Matthew 20:16 — So the last shall be first, and the first last: for many be called, but few chosen.
I don’t remember anybody telling me, before I got saved, that Christianity doesn’t makes sense. Everywhere you look in the New Testament, though, it seems like things are backwards!
The biggest paradox, of course, is that we are sinners — but will not be held sinful … but there are so many. How about these:
I believe that there is a “master” paradox that underlies so many of these … A Christian is to be “in the world but not of the world”. It’s about how we look at things …
How do you measure success? The world measures it by the accumulation of material wealth.

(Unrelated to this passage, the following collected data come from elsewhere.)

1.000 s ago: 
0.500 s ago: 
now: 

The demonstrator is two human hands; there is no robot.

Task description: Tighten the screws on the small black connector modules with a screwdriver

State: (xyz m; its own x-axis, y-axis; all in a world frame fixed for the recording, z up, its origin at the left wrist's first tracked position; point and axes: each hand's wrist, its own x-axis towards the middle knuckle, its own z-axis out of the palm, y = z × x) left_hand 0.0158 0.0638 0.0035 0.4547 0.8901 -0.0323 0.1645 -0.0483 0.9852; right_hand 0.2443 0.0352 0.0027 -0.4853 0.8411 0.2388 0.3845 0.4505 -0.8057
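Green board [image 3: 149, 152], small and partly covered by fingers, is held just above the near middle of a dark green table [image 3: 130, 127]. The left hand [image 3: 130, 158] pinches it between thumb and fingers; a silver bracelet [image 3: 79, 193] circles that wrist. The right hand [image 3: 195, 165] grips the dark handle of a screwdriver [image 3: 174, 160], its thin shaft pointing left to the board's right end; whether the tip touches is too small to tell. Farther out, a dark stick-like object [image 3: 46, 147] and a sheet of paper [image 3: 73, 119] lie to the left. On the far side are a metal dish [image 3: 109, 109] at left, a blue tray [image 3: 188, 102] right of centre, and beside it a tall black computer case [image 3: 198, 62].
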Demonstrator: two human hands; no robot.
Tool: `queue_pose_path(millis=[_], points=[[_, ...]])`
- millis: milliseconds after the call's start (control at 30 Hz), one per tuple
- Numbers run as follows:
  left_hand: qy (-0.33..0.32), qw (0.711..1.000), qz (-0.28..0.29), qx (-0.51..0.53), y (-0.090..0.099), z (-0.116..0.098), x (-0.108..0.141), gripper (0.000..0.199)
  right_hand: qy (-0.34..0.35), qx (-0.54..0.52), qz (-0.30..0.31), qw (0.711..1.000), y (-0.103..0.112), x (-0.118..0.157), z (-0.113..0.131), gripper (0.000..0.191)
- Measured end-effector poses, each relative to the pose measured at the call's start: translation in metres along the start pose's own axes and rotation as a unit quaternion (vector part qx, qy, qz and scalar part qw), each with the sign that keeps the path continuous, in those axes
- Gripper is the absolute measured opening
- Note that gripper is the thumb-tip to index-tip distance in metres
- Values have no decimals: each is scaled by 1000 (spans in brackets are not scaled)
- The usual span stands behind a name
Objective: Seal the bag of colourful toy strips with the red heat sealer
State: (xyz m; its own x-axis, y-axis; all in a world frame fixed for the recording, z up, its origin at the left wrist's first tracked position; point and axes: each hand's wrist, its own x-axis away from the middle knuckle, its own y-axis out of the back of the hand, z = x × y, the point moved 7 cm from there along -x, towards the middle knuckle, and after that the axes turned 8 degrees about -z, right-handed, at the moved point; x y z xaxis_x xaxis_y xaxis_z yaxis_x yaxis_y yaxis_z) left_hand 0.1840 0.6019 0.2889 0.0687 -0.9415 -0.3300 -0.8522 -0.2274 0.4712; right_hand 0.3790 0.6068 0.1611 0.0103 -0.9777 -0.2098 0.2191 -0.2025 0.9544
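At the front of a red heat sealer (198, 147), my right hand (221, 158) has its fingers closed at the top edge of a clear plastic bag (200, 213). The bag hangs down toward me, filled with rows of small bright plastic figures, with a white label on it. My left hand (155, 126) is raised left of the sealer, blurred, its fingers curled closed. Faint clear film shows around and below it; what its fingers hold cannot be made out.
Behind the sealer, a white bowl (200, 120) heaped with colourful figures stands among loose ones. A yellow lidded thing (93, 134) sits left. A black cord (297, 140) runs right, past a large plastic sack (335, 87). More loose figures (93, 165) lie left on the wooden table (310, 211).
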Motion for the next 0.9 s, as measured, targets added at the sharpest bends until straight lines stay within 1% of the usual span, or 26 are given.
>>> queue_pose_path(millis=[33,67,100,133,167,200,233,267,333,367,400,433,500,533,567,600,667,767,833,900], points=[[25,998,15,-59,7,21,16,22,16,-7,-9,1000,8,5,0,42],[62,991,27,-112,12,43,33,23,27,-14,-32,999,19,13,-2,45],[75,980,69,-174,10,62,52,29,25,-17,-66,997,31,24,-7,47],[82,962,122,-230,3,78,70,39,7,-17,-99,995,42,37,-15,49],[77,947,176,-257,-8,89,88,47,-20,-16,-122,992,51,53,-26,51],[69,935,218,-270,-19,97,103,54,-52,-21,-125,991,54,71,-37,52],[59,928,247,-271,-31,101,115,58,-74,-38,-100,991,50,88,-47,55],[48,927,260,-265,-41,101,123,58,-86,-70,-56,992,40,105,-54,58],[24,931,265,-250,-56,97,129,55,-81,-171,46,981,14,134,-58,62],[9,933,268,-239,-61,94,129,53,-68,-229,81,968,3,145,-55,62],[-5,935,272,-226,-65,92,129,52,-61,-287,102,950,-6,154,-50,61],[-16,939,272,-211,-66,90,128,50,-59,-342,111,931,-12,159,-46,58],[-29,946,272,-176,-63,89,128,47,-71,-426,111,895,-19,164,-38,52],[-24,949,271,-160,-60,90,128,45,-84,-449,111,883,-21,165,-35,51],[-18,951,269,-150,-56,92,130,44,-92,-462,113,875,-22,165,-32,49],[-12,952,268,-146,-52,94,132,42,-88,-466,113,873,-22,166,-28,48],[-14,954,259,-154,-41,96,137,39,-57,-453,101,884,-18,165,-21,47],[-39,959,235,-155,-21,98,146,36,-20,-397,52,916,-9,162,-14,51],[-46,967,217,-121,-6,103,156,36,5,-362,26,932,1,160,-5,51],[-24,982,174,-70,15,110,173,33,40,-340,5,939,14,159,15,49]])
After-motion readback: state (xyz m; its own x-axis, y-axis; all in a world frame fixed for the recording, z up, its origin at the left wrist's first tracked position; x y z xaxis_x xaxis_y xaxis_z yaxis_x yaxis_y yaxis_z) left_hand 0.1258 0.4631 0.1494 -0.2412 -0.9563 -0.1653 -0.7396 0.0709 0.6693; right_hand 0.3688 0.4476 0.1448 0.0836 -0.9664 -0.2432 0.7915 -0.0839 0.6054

But we are poor …
How do you judge significance? The world judges it by visibility. But we are invisible …
How do you assess strength? The world looks at muscle, money and manpower … but we are strongest when we are weak …
What do you think love is? The world thinks it’s something that happens to you or that we fall into. We know that love is something we do …
Oh, I forgot one. When somebody wrongs you if your a Christian you get to be the one who puts it right! How does that make sense?
Are you getting the picture? Now maybe how you look at all this depends on how old you were when you got saved. I know some people who can never remember not being Christians. They’ve never looked at things any other way. But to someone like me who didn’t get with the program until my late 40’s this was turning the world on its head. Frankly, for the first year or so I kept tripping over these ideas that were the opposite of what I had previously believed. Sometimes I had to give myself a little shake and remind myself that the other way hadn’t been working that well for me!
I have learned that all these apparent paradoxes, and the many others that are in the Bible are consistent with the greatest most miraculous contradictions of all — the one that Paul describes in his letter to the Romans:
For when we were yet without strength, in due time Christ died for the ungodly. For scarcely for a righteous man will one die: yet peradventure for a good man some would even dare to die. But God commendeth his love toward us, in that, while we were yet sinners, Christ died for us.
That’s the miraculous contradiction that underpins the paradox that we sinners saved by grace. That’s the contradiction that defines Christian success — “Be kindly affectioned one to another with brotherly love; in honor preferring one another;”
It doesn’t make sense. But isn’t it wonderful!